ثَلاَثٌ مَنْ كُنَّ فِيْهِ وَجَدَ حَلاَوَةَ اْلاِيْمَانِ: أَنْ يَكُوْنَ الله وَرَسُوْلُهُ اَحَبَّ اِلَيْهِ مِمَّاسَوَاهُهُمَا وَاَنْ يُحِبَّ فِى اللهِ وَيَبْغَضَ فِى الله وَاَنْ تُوْقَدُ نَارٌ عَظِيْمَةٌ فَيَقَعُ فِيْهَا اَحَبَّ اِلَيْهِ مِنْ اَنْ يُسْرِكَ بِااللهِ سَيِّئًا (رواه مسلم)
Artinya:

“Ada tiga perkara, barangsiapa yang terdapat padanya ketiga hal tersebut, maka akan merasakan lezat (manisnya) iman: “Jika ia mencintai Allah dan rasulnya melebihi yang lainnya; Mencintai dan membenci semata-mata hanya karena Allah; Jika dilemparkan ke dalam api neraka yang menyala-nyala, lebih disukai daripada syirik (menyekutukan) Allah”. (HR. Muslim).
Orang yang bersahabat, bergaül, dan berkomunikasi dengan yang lainnya hanya karena Allah, tandanya adalah senantiasa berusaha untuk mendoakan dengan tulus. Dalam hal ini, Rasulullah saw pernah bersabda:

إِذَادَعَا الرَّجُلُ لاَِخِيْهِ بِظَهْرِ الْغَيْبِ قَالَ اْلمَلَكُ: وَلَكَ مِثْلُ ذَالِكَ (رواه مسلم)
Artinya:

“Jika seseorang berdoa untuk sahabatnya di belakangnya (jaraknya berjauhan), maka berkatalah malaikat: “Dan untukmu pun seperti itu”. (HR. Muslim)

• Takaful (saling bertanggung jawab)
Jika ada masalah yang dihadapi, maka diupayakan untuk dipikul atau dipertanggung jawabkan bersama-sama, dan tidak membiarkan salah satu pihak menderita. Dalam peribahasa diungkapkan: ‘Berat sama dipikul ringan sama dijinjing” Rasulullah saw bersabda:

اَلْمُؤْمِنُ بَيْنَ اْلمُؤْمِنِ كَالْبُنْيَانِ يَشُدُّ بَعْضَهُ بَعْضًا (رواه البخاري)
Artinya:

“Seseorang mukmin terhadap orang mukmin lainnya adalah bagaikan suatu bangunan, yang bagian-bagian saling menguatkan satu sama lain”. HR. Bukhari)

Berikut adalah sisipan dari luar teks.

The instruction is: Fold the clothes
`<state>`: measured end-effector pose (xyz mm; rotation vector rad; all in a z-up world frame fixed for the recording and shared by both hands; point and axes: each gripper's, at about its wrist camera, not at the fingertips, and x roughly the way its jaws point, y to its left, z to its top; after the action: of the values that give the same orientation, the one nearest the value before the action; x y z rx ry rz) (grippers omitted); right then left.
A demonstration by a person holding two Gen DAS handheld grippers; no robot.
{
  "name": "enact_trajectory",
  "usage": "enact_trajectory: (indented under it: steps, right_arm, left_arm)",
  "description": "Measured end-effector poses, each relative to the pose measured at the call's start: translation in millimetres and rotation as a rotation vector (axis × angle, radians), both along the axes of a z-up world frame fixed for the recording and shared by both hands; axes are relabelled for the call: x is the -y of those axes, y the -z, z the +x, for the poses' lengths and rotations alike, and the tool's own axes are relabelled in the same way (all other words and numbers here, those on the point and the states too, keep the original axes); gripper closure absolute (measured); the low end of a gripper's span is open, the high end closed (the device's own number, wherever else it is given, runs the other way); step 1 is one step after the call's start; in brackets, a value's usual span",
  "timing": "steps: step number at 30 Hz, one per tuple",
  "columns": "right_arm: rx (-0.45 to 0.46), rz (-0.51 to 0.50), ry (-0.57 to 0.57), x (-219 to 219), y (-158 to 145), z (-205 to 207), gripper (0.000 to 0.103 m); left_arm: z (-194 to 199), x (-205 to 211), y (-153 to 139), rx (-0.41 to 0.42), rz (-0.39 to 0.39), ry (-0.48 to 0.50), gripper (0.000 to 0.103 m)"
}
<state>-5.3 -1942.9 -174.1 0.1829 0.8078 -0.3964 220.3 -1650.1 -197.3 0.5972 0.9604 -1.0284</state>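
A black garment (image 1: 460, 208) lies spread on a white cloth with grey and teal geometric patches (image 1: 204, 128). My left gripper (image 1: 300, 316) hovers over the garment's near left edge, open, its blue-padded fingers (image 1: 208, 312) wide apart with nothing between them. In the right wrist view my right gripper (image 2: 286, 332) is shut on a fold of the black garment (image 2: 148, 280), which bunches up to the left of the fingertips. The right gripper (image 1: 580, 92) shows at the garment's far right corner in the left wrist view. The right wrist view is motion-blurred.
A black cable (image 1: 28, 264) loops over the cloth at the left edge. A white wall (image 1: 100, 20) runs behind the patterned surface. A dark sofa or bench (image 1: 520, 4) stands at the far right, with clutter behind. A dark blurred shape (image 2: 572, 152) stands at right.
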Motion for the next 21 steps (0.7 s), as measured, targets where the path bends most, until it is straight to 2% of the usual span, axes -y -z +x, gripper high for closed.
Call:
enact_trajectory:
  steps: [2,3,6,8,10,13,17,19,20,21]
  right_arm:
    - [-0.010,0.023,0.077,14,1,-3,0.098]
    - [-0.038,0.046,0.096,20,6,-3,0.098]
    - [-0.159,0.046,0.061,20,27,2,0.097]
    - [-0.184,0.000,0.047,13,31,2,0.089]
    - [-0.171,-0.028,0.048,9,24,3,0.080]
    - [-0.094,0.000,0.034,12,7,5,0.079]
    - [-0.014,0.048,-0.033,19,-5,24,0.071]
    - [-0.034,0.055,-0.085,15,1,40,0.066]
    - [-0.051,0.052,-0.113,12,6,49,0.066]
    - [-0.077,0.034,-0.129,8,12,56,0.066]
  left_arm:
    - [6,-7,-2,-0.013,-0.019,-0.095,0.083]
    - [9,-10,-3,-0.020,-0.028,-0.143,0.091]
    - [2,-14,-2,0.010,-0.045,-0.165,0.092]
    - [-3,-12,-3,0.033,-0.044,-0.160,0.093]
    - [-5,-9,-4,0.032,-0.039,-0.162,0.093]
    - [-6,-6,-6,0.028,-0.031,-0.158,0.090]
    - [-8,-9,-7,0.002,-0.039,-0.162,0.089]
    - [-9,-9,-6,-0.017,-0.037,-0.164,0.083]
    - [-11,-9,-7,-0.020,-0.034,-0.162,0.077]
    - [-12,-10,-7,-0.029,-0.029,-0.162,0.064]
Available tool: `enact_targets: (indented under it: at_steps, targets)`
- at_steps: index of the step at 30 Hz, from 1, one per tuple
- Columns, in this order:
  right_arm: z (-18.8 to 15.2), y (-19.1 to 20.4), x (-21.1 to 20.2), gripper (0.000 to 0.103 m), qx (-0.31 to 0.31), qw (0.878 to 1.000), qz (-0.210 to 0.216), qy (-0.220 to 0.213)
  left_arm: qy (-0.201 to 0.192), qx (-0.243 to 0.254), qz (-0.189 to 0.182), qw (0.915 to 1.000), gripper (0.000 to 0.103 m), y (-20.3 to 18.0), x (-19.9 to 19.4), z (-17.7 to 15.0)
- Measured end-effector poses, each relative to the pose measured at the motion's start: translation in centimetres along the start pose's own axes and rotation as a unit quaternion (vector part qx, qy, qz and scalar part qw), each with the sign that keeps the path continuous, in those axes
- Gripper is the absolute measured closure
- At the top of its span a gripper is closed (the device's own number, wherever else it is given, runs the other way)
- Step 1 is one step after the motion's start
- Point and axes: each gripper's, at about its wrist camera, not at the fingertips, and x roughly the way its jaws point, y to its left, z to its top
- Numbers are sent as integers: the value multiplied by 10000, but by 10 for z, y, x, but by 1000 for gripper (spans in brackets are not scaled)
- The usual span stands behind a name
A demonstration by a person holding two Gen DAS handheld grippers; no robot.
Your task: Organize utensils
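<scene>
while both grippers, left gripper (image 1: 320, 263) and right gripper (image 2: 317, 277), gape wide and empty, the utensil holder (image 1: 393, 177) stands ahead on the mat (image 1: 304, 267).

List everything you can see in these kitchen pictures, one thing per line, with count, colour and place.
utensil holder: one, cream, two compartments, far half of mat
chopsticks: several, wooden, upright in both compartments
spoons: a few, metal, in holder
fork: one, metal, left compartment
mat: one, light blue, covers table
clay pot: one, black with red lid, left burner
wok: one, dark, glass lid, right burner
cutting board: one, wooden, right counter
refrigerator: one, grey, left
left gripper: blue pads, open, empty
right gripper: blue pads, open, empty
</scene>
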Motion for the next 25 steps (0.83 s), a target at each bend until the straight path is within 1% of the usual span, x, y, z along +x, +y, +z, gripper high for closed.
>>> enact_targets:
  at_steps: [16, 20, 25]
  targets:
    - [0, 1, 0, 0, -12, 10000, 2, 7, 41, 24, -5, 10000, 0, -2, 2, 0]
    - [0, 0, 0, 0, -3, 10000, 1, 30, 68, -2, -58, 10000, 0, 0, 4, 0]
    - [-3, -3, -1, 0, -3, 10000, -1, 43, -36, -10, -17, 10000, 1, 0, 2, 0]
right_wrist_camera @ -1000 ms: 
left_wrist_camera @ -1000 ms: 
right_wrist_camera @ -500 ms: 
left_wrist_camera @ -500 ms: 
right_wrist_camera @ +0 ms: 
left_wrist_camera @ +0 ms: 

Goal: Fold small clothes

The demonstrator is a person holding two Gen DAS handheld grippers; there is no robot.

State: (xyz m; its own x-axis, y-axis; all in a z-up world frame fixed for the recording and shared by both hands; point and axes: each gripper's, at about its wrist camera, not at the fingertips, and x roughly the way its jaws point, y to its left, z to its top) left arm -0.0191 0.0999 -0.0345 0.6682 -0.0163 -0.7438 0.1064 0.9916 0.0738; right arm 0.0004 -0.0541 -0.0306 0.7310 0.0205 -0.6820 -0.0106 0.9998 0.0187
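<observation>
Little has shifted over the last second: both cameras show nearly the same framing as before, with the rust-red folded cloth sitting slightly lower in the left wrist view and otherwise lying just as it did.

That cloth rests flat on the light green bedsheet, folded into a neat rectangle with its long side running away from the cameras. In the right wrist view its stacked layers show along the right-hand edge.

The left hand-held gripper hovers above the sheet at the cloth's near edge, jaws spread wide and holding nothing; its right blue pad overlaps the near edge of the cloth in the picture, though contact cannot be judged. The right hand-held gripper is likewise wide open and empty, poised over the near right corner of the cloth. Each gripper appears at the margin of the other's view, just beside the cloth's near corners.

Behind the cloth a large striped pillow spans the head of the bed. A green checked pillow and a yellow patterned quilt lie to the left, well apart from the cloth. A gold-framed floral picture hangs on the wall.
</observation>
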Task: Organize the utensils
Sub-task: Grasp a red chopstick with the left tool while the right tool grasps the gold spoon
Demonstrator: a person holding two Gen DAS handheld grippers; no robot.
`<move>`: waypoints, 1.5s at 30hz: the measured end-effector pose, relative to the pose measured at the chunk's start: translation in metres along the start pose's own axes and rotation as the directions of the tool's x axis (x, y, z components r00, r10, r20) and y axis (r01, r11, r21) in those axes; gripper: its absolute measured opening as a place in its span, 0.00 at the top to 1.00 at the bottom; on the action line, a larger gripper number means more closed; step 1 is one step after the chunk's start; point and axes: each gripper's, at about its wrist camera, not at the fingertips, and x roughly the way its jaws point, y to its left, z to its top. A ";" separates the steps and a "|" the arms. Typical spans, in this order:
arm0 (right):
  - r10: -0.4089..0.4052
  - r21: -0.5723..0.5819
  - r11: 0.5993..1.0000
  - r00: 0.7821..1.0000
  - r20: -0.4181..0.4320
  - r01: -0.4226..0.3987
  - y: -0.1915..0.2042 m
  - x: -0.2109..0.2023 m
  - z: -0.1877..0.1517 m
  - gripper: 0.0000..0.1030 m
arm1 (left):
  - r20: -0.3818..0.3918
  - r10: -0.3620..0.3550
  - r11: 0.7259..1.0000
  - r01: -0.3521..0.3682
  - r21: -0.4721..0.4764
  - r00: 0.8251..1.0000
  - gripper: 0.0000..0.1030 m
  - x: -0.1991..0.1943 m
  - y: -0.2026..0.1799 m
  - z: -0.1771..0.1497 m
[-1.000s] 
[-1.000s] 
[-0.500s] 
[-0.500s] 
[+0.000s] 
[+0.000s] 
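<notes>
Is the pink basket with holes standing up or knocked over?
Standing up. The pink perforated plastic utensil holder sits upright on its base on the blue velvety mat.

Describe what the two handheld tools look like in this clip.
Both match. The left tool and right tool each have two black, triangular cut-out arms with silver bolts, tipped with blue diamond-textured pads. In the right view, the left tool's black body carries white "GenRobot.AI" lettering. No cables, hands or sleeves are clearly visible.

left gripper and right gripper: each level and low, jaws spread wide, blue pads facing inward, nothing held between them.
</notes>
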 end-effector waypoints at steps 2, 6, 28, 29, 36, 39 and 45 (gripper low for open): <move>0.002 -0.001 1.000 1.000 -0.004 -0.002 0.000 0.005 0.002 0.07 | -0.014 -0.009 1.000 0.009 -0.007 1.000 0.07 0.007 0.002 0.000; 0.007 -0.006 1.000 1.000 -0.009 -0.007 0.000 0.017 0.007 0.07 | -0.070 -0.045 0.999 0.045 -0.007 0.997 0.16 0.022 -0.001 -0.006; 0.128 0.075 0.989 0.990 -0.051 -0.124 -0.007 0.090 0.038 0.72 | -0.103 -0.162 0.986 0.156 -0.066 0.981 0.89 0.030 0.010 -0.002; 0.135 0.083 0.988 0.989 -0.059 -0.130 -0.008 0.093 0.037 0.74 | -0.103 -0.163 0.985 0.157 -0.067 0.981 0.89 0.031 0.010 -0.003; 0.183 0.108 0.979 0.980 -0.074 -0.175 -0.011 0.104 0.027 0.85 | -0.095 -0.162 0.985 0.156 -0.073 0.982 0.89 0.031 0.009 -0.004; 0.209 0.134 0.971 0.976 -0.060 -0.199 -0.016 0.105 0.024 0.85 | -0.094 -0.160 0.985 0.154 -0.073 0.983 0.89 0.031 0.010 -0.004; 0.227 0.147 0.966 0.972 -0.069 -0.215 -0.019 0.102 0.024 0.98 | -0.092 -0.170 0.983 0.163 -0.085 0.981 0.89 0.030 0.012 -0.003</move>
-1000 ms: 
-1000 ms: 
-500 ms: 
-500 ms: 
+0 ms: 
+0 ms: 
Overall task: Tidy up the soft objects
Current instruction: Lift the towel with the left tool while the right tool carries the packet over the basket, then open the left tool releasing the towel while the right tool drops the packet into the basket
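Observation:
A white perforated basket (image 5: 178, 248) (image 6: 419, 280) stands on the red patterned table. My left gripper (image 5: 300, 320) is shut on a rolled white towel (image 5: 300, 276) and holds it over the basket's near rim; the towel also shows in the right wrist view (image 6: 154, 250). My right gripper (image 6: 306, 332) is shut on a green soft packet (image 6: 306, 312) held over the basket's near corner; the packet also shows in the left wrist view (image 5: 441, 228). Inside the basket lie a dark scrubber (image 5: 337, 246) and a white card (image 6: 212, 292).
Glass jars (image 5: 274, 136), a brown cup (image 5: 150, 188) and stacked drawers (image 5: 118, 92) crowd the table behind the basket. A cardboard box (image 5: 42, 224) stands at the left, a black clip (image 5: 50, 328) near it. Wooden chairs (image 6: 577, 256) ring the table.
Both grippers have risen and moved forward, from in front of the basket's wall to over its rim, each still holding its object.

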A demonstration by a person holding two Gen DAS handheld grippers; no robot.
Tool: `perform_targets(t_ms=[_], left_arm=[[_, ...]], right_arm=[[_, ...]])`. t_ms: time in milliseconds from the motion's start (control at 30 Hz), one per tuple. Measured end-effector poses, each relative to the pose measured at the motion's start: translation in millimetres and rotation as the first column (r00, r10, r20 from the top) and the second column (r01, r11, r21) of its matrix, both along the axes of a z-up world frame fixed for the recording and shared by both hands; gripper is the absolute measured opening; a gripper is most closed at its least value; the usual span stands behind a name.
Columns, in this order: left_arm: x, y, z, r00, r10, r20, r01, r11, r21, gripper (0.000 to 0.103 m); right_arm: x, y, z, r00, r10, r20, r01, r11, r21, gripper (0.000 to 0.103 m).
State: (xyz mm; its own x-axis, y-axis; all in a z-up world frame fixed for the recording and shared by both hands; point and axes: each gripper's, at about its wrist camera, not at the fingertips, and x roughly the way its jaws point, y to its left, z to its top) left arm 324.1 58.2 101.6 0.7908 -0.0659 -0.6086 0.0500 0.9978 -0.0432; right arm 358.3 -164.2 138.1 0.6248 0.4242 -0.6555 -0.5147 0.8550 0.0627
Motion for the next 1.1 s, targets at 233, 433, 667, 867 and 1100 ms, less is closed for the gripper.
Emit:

• TASAMUH (Saling Toleransi)
Sikap toleransi dipandang sifat yang sangat baik untuk menciptakan kondisi pergaulan yang lebih harmonis, dengan saling mengoreksi dan saling mengisi kekurangan masing-masing, sehingga tidak ada seorang pun yang merasa dikecewakan atau disakiti oleh teman bergaul lainnya.

C. Menjauhi perbuatan zina


Pergaulan antara laki-laki dengan perempuan di perbolehkan sampai pada batas tidak membuka peluang terjadinya perbuatan dosa dan maksiat. Islam adalah agama yang menjaga kesucian, pergaulan di dalam islam adalah pergaulan yang dilandasi oleh nilai-nilai kesucian. Dalam pergaulan dengan lawan jenis harus dijaga jarak sehingga tidak ada kesempatan terjadinya kejahatan seksual yang pada gilirannya akan merusak bagi pelaku maupun bagi masyarakat umum. Dalam Al-Qur’an Allah berfirman dalam Surat Al-Isra’ ayat 32:

“Dan janganlah kamu mendekati zina, Sesungguhnya zina itu adalah suatu perbuatan yang keji. dan suatu jalan yang buruk”

Dalam rangka menjaga kesucian pergaulan remaja agar terhindar dari perbuatan zina, islam telah membuat batasan-batasan sebagai berikut :

1. Laki-laki tidak boleh berdua-duaan dengan perempuan yang bukan mahramnya. Jika laki-laki dan perempuan di tempat sepi maka yang ketiga adalah syetan, mula-mula saling berpandangan, lalu berpegangan, dan akhirnya menjurus pada perzinaan, itu semua adalah bujuk rayu syetan.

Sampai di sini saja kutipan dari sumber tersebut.